**Task description**
Return the following from the records below: each line, word for word, starting with the line that contains "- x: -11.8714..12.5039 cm" and going on through the line that contains "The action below", with nothing outside that range.

**Supplied records**
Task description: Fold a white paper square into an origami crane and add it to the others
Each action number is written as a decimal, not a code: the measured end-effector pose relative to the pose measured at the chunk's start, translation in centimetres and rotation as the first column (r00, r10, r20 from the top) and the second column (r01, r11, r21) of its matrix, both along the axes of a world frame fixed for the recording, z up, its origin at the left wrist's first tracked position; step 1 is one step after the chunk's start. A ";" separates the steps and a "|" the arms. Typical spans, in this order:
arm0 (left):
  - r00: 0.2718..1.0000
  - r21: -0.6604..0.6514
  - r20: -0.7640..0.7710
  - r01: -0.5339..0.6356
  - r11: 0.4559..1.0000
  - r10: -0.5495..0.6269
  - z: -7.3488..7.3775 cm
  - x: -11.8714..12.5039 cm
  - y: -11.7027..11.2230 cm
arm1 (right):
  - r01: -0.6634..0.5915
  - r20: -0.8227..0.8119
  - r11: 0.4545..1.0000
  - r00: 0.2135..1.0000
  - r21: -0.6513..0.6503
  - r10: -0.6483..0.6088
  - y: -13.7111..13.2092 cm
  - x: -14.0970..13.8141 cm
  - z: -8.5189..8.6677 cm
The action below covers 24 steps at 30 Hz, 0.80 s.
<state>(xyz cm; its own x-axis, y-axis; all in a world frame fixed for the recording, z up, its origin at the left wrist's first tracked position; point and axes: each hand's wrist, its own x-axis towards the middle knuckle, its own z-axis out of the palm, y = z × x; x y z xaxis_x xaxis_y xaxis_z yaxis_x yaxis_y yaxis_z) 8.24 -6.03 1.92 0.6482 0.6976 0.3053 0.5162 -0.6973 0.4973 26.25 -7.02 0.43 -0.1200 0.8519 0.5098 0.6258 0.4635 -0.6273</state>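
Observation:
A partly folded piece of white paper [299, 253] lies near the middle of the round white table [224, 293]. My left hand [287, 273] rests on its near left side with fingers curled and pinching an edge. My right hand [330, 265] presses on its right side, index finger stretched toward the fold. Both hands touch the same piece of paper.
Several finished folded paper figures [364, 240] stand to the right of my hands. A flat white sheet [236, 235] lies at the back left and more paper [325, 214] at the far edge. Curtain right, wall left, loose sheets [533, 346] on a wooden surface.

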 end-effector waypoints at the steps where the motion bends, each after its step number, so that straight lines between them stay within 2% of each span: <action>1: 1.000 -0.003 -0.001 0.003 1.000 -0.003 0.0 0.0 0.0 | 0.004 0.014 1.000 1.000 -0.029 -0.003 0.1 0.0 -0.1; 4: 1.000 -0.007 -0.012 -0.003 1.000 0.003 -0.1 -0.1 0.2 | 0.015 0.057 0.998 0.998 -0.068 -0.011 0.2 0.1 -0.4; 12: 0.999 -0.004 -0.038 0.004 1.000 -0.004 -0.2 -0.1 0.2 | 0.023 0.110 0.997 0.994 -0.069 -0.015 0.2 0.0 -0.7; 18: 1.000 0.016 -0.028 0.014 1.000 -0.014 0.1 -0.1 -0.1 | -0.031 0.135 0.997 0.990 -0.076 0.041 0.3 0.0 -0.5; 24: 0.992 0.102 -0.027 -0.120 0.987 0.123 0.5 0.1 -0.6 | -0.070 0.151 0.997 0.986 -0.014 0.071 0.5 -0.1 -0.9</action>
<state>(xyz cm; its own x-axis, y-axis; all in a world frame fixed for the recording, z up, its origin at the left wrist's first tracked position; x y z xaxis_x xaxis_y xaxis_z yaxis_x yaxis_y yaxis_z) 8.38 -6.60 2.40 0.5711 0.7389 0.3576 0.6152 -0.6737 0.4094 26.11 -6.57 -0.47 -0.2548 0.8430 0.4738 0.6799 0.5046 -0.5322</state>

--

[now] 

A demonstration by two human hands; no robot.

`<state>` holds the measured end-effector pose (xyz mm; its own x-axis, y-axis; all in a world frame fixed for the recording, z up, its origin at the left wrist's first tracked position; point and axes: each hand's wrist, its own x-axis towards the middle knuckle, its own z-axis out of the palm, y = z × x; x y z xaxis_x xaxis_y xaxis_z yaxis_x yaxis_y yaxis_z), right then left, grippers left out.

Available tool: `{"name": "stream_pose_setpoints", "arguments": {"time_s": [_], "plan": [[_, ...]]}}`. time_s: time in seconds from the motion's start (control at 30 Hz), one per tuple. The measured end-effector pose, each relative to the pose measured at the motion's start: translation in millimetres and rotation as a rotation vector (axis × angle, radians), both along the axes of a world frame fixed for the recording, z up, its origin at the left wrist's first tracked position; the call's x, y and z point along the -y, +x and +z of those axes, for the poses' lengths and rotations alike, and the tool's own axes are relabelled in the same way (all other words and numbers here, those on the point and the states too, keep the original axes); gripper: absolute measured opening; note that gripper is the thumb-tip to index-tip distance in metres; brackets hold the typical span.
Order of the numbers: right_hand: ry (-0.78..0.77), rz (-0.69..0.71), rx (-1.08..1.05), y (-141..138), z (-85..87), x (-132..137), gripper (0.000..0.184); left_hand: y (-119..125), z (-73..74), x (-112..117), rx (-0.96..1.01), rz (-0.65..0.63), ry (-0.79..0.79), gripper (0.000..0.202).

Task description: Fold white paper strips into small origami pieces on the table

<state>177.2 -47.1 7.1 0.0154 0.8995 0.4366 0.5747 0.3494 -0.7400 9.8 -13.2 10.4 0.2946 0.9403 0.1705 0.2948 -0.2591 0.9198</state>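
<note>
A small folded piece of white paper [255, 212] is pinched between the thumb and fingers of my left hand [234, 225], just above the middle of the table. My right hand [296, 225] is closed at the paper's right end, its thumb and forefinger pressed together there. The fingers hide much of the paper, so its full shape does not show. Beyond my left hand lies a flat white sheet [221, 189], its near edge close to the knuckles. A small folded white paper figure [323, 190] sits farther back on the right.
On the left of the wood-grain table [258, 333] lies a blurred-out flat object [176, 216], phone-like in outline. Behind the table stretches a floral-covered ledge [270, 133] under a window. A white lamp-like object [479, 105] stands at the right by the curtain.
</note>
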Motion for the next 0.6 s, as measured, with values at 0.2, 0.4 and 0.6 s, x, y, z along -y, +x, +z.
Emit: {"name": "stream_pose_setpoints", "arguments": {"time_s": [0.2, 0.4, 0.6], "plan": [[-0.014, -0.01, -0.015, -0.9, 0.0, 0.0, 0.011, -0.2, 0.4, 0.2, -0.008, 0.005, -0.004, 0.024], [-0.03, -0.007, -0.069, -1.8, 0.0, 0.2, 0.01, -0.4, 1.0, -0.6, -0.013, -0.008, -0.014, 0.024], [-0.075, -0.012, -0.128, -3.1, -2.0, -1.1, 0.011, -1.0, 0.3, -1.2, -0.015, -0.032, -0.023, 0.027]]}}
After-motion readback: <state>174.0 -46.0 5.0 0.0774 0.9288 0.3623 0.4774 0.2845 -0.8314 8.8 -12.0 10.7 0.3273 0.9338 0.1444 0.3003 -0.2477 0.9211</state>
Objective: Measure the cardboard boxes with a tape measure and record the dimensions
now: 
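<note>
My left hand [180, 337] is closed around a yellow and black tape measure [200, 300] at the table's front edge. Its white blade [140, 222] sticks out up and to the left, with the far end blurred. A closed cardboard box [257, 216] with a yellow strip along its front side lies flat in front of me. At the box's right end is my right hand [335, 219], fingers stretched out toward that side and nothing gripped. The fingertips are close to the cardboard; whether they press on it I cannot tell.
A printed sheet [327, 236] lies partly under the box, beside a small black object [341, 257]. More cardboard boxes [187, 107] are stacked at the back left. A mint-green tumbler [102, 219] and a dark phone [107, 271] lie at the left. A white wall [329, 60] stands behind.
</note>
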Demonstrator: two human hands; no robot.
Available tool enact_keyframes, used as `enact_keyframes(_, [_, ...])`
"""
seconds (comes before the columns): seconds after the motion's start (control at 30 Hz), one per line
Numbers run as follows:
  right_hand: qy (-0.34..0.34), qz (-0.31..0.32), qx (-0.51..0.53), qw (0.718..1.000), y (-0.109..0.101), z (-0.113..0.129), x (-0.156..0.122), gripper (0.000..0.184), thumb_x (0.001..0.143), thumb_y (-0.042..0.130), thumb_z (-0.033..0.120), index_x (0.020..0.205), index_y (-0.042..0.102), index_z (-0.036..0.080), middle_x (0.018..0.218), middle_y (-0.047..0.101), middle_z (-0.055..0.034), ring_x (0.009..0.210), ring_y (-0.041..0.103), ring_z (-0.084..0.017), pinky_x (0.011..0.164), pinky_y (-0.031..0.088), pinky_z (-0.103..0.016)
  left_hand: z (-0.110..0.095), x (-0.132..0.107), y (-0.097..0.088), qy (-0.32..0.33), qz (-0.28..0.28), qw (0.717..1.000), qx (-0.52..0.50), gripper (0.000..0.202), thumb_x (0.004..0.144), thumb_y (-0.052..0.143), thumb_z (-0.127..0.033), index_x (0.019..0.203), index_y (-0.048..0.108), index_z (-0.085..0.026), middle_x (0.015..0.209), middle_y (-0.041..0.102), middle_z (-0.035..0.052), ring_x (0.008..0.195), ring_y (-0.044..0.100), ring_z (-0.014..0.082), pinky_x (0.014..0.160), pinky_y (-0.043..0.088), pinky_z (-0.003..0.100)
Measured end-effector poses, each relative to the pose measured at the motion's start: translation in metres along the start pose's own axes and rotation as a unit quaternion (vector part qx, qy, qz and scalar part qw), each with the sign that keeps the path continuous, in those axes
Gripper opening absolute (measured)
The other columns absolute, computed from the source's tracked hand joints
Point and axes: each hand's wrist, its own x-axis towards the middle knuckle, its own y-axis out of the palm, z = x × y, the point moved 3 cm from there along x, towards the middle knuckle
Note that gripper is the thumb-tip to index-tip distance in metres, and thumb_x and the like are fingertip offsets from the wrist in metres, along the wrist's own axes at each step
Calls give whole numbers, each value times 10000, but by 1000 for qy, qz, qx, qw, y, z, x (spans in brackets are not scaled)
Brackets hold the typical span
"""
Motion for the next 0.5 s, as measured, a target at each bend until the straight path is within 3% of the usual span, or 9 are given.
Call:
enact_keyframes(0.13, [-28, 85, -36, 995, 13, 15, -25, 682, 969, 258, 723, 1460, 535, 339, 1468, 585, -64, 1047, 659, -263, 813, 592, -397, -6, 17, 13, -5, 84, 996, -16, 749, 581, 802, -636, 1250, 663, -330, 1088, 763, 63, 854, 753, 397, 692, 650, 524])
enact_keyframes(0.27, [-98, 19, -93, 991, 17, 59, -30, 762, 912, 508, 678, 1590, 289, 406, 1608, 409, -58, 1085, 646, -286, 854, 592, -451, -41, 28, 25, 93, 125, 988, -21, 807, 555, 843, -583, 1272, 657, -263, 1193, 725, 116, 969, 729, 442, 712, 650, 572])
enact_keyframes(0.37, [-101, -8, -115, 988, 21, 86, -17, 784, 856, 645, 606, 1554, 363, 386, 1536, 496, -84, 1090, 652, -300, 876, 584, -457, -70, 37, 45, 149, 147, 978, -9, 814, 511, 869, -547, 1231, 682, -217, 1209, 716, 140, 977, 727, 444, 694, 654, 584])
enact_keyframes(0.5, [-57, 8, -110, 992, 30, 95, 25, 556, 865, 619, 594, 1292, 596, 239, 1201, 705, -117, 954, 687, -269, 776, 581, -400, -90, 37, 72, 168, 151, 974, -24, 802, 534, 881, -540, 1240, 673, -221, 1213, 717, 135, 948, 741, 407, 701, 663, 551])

**Your solution**
  - x: -11.8714..12.5039 cm
  - y: -11.7027..11.2230 cm
arm1 (right):
  - r01: -0.6634..0.5915
  - r20: -0.8227..0.8119
  - r11: 0.4545..1.0000
  - r00: 0.2135..1.0000
  - r21: -0.6513..0.6503
  - r10: -0.6483..0.6088
  - y: -13.7111..13.2092 cm
  - x: -14.0970..13.8141 cm
  - z: -8.5189..8.6677 cm
The action below covers 24 steps at 30 Hz, 0.80 s.

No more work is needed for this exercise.